Calculate Value added by firm A and firm B Sales by firm A ₹ 100 Purchases from firm B by firm A ₹ 40
Calculate Value added by firm A and firm B
Particulars | ₹ in Crores |
(i) Sales by firm A | 100 |
(ii) Purchases from firm B by firm A | 40 |
(iii) Purchases from firm A by firm B | 60 |
(iv) Sales by firm B | 200 |
(v) Closing stock of firm A | 20 |
(vi) Closing stock of firm B | 35 |
(vii) Opening stock of firm A | 25 |
(viii) Opening stock of firm B | 45 |
(ix) Indirect taxes paid by both the firms | 30 |
Ans: Value added by firm A = ₹ 55 Crores; Value added by firm B = ₹ 130 Crores
Solution:-
Calculation of Value added by Firm A
Value of output by Firm A = Sales by Firm A + (Closing Stock of firm A – Opening Stock of firm A)

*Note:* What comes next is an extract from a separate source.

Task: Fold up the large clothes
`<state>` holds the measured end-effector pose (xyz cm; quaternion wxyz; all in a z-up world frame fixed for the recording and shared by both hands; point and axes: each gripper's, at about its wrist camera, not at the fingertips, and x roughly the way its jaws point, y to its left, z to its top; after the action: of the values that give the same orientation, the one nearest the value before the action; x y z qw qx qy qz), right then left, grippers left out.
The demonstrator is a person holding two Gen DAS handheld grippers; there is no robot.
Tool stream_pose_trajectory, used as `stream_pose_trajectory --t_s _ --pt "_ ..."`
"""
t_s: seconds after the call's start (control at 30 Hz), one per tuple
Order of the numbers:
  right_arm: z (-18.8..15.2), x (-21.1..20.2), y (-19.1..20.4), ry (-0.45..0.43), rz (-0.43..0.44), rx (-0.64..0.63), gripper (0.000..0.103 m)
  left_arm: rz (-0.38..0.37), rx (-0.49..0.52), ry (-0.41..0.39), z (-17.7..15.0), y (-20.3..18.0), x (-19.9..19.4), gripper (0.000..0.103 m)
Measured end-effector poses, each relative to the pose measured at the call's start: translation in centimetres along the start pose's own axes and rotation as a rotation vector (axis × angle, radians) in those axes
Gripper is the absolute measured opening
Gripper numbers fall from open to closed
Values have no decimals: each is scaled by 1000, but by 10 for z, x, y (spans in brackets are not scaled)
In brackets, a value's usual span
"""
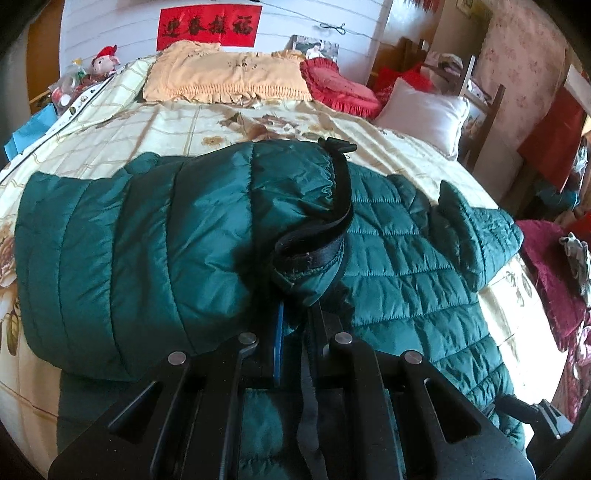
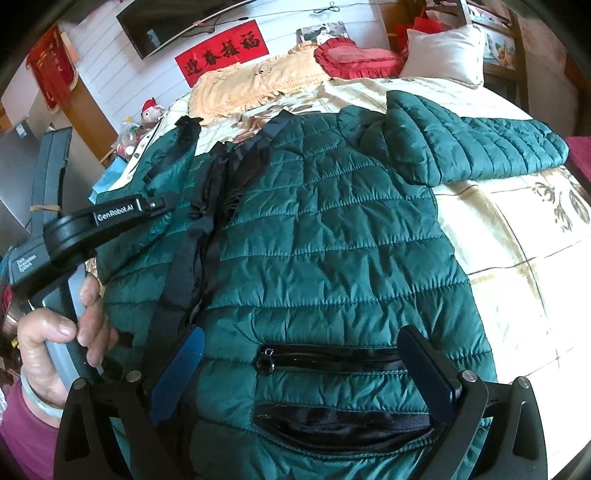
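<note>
At the top of the left wrist view a yellow frilled pillow (image 1: 225,74) lies against the white wall, with a red cushion (image 1: 340,86) to its right and a white pillow (image 1: 424,114) further right. A red banner (image 1: 210,26) with black characters hangs on the wall above them. In the upper left a small plush doll (image 1: 105,61) with a red cap sits among some packets at the edge of the bed. At the right edge a dark red fabric (image 1: 550,266) lies beside the bed.

The bed (image 1: 388,144) is covered with a cream sheet with a grid pattern and brown flowers. In the right wrist view a dark screen (image 2: 173,26) is mounted on the wall in the upper left.

The green quilted jacket (image 2: 332,229) is spread over the bed and fills the middle of both views. One sleeve (image 2: 480,147) stretches toward the upper right of the right wrist view.

The left claw (image 1: 295,306) is closed and grips the jacket at its black-trimmed edge (image 1: 332,206), in the lower centre of its view; a fold of green fabric rises over the rest of the jacket. A hand (image 2: 62,332) holds this tool at the left of the right wrist view.

The right claw (image 2: 303,373) stands wide open above the jacket, with a black pocket zipper (image 2: 325,358) between its blue fingers (image 2: 181,376).
</note>
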<state>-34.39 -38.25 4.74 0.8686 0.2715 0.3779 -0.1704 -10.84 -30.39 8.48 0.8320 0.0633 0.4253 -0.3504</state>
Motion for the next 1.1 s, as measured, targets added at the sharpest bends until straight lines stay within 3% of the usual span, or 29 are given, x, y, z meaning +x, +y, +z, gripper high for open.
stream_pose_trajectory --t_s 0.17,0.33,0.4,0.47,0.53,0.9,1.1 --pt "0 3 -4 15 23 25 103 5 -18 36 -4 2 16 10" --pt "0 8 -6 49 48 36 103 -45 -87 57 -6 12 21 15" --pt "-1 10 -7 57 53 42 103 -69 -79 63 -6 13 21 29" --pt "-1 10 -6 54 47 37 103 -98 -67 64 -6 11 18 52" --pt "0 9 -4 53 47 35 103 -85 -49 36 -6 8 11 57" --pt "12 2 7 25 44 6 103 -68 -18 -64 -7 26 -48 58" --pt "37 8 39 -43 50 -118 103 41 -75 -65 -14 79 -76 58"
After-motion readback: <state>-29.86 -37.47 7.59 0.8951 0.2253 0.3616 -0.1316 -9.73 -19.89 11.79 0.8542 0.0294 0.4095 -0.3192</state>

Value of Output by Firm A = ₹ 100 + ( ₹ 20 – ₹ 25)
Value of Output by Firm A = ₹ 95 Crores
Value added by Firm A = Value of Output by Firm A – Purchase from firm B by Firm A
Value added by Firm A = ₹ 95 – ₹ 40
Value added by Firm A = ₹ 55 Crores
Calculation of Value added by Firm B
Value of output by Firm B = Sales by Firm B + (Closing Stock of firm B – Opening Stock of firm B)
Value of Output by Firm B = ₹ 200 + (₹ 35 – ₹ 45)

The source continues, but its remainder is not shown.